● **PROBLEM**:
Give back exactly the lines that run from the beginning of the entries to the line containing "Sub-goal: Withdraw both", both included, and nothing else.
==========
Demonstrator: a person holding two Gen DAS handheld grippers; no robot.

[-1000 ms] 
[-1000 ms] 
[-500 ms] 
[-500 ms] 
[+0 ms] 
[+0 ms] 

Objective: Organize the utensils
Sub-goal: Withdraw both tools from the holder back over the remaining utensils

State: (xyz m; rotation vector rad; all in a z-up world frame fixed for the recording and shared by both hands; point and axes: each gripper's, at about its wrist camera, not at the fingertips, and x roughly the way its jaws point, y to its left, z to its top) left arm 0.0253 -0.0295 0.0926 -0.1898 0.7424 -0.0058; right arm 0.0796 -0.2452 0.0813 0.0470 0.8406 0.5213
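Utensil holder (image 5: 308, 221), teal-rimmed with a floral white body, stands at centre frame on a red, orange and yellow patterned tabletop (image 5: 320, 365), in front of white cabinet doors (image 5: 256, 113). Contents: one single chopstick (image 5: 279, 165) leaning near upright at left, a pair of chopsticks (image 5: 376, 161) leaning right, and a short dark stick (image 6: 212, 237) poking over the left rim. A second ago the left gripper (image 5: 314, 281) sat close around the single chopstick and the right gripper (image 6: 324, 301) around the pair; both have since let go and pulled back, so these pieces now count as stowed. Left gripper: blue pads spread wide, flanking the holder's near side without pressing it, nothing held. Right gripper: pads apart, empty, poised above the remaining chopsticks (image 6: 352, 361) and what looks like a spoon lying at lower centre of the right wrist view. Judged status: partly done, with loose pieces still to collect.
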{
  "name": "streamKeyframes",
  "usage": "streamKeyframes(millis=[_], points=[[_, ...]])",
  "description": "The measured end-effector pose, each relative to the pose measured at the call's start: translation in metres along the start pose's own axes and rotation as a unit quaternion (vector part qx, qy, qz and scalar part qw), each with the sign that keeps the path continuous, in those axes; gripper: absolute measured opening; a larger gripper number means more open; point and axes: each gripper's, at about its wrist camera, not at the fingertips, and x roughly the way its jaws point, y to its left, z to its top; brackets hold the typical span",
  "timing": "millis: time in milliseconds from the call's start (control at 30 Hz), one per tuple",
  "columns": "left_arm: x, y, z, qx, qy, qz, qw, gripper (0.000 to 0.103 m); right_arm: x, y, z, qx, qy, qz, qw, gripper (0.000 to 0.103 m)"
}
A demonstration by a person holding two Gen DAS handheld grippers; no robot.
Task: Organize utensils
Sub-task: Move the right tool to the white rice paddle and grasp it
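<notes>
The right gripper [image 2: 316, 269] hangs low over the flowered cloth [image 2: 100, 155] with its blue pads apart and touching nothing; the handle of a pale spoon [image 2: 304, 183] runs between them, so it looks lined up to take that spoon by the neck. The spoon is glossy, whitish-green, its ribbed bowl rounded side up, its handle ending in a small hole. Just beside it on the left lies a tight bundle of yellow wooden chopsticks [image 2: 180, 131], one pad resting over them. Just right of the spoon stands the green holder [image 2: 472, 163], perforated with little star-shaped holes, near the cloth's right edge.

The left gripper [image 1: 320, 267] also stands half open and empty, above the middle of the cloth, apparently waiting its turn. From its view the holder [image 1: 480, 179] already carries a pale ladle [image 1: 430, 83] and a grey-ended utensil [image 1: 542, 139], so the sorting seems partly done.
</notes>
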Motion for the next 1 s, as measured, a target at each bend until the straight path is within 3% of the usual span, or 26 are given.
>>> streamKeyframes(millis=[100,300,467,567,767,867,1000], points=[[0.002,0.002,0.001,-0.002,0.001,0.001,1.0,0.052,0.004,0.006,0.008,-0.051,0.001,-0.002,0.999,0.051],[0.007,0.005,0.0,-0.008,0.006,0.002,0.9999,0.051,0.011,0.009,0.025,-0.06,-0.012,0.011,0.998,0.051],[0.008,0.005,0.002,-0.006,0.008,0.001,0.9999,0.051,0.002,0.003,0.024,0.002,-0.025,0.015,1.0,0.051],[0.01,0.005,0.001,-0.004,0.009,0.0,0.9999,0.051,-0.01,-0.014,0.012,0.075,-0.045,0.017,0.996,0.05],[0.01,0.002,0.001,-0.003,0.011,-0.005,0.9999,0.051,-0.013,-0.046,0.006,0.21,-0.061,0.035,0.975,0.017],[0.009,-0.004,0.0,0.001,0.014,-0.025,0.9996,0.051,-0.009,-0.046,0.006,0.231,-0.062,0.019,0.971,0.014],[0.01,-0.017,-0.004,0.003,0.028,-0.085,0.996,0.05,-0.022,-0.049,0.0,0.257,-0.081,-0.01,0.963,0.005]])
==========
● **EXERCISE RESPONSE**:
Demonstrator: a person holding two Gen DAS handheld grippers; no robot.

[-1000 ms] 
[-1000 ms] 
[-500 ms] 
[-500 ms] 
[+0 ms] 
[+0 ms] 

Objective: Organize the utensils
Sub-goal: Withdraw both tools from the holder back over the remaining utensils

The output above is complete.